As I sit here and type this blog one handed because my baby wants cuddles. I think about the countless people, including complete strangers who have said things to me like, “you’re spoiling her!” Or “you’re making a rod for your own back there love”. It has been a mixture between people who have kids and people who don’t. People really think that its totally ok to comment on your parenting even if they don’t know you them 🤷🏻‍♀️ The other question I get asked a lot is what’s her routine like? To me, she’s a baby, she doesn’t need a routine. She can do what she wants when she wants to. She’s most definitely the boss in our house, and why the heck not?!

We demand feed which works for us. I let her nap when she wants. Don’t get me wrong, if a routine is what you need or what works for you then happy days. The way I see things for myself is that I have taken a year off work (very lucky I work in the NHS) and I’m not off for a holiday. Don’t get me wrong, I have more time to meet up with friends and go for lunch with family ect and I get to spend my weekends with my husband and that’s lovely but I’m off work to look after my baby. To put my all into her development and to spend time with her. I have the time to work around her and I know I’m lucky. I wouldn’t have this luxury if my maternity wasn’t so good or if I had other children and so I’m taking the opportunity and quite frankly don’t think its the business/choice of anyone but myself and my husband. We did make her 😂

Olivia seems to have gotten herself into a bit of a routine. She eats around every 4 hours and sleeps so well at night. She’s a wee gem with her sleeping and we can’t believe how lucky we are. She will normally go down around 11pm and will either sleep straight through to 6.30am or wake around 4am for a feed depending on when her last feed was. How lucky are we?! I can just hear the other parents reading this cursing us 😂

Being told I’m spoiling Olivia is something I’ve posted about a fair few times on instagram and I think it’s so important to mention that I’ve had some many lovely mummy’s contact me and told me to ignore them and to hold my baby as long as I want and cuddle her tight because they grow up so quick and the time will come where they don’t want your cuddles as much. So ladies and gents that’s exactly what I’m going to do. I’ll cuddle her when she cries. I’ll let her fall asleep on my tummy on the sofa (whilst staying awake myself Obvs) and I’ll ‘spoil’ her. I’ll also stand up for myself from now on against those who suggest otherwise. 💪🏻

Love, Kirsty. X

Forever feeding

Hi 👋

I love being a mum but as I said in my last blog it is hard.
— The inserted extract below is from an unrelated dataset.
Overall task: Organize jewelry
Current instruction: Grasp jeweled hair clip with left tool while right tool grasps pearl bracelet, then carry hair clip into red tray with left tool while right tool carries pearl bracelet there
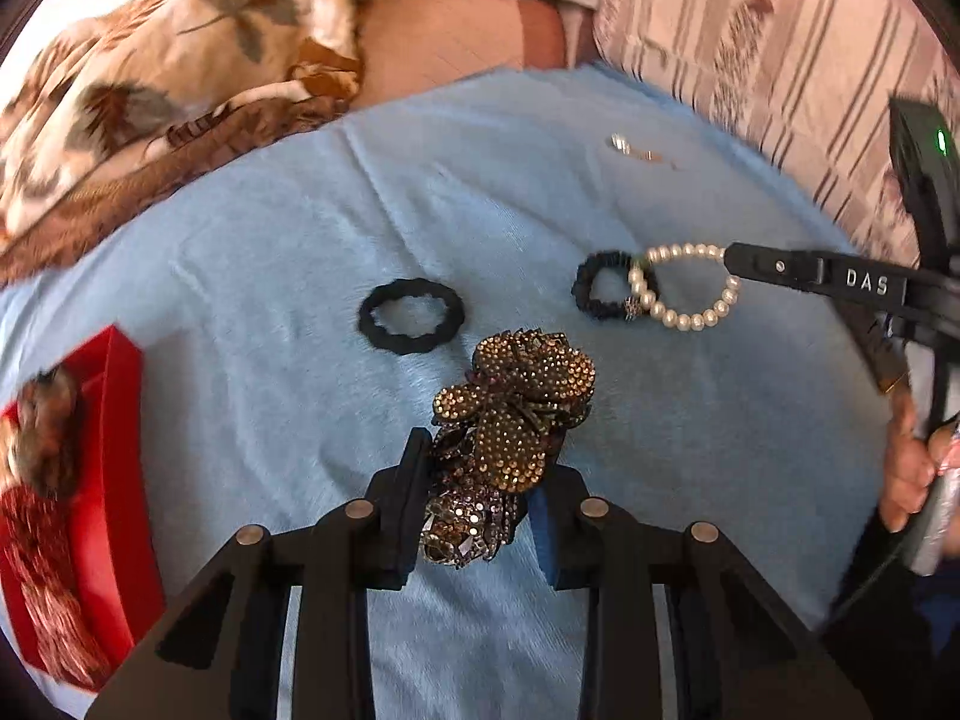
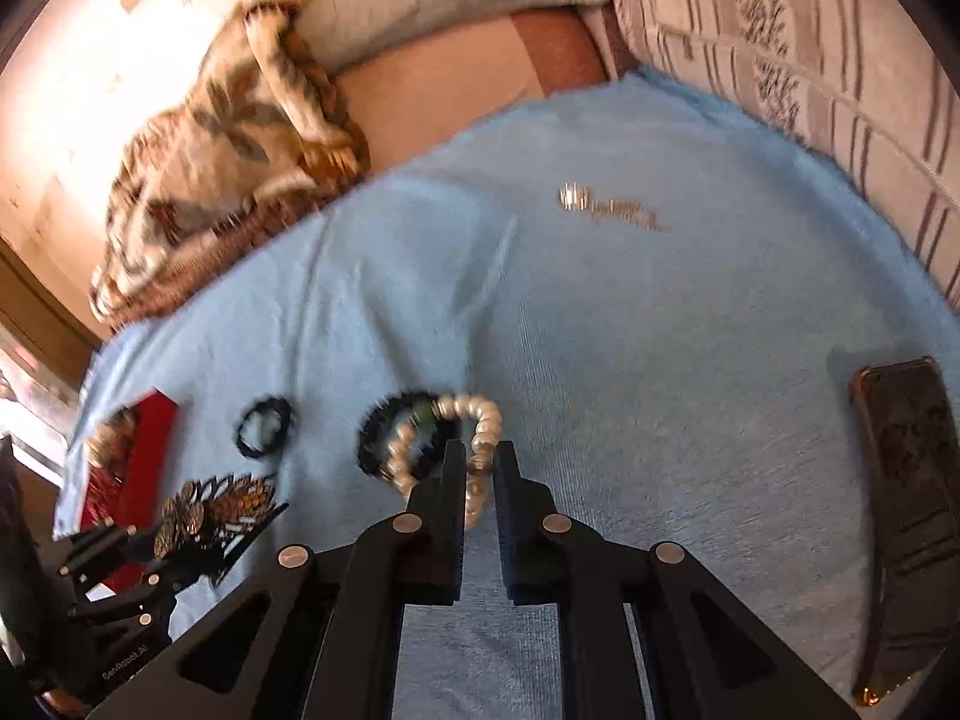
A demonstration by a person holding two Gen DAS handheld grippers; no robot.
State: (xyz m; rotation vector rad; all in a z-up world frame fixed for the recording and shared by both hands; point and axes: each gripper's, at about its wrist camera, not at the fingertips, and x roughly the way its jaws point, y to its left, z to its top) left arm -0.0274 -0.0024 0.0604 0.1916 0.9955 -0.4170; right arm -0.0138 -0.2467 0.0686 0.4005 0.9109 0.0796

It’s like a full time job to be honest and I only have one baby! I have serious respect for those who have multiple children. From the moment you fall pregnant it feels like every decision is a huge one. When Olivia was born and had to go to neonatal naturally I was all over the place. I was being asked to make all these decisions and to be honest I couldn’t even decide what I wanted for breakfast 😂. Do I want to breast feed? What formula did I want to top up with? Did I allow Olivia to have a dummy? It literally felt like life and death every time. To be responsible for a whole other human is a huge undertaking.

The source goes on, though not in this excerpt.